*Exercise description:* Return each line below exactly as it reads, and omit any image in it.

+---+

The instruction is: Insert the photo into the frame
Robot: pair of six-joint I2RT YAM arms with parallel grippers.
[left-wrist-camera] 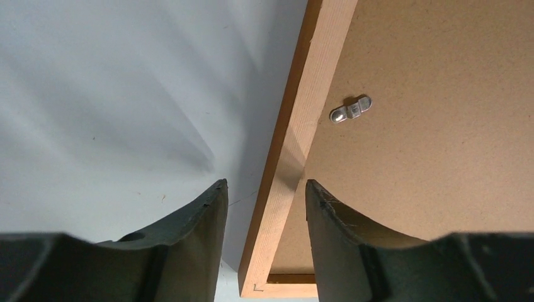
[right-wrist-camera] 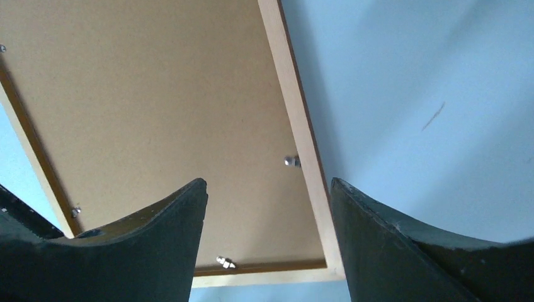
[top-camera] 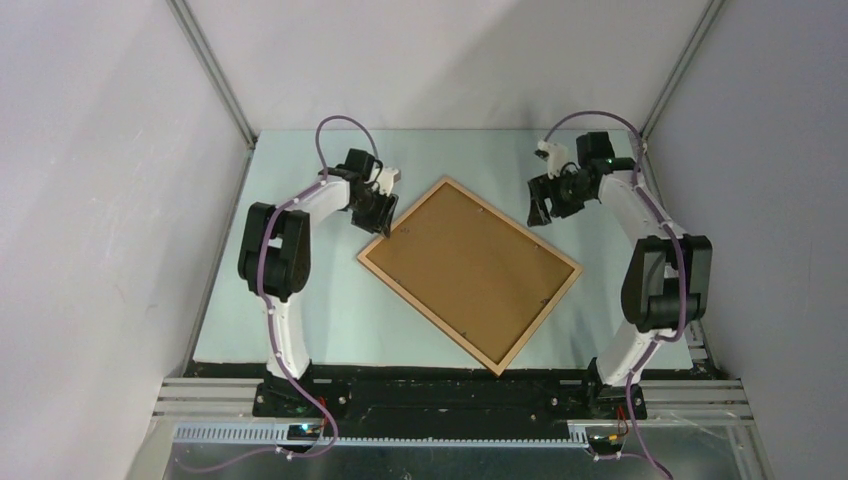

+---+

*Task result:*
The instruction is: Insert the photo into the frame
Robot: pair of six-joint I2RT YAM arms with parallel grippers.
[left-wrist-camera] 
[right-wrist-camera] 
[top-camera] 

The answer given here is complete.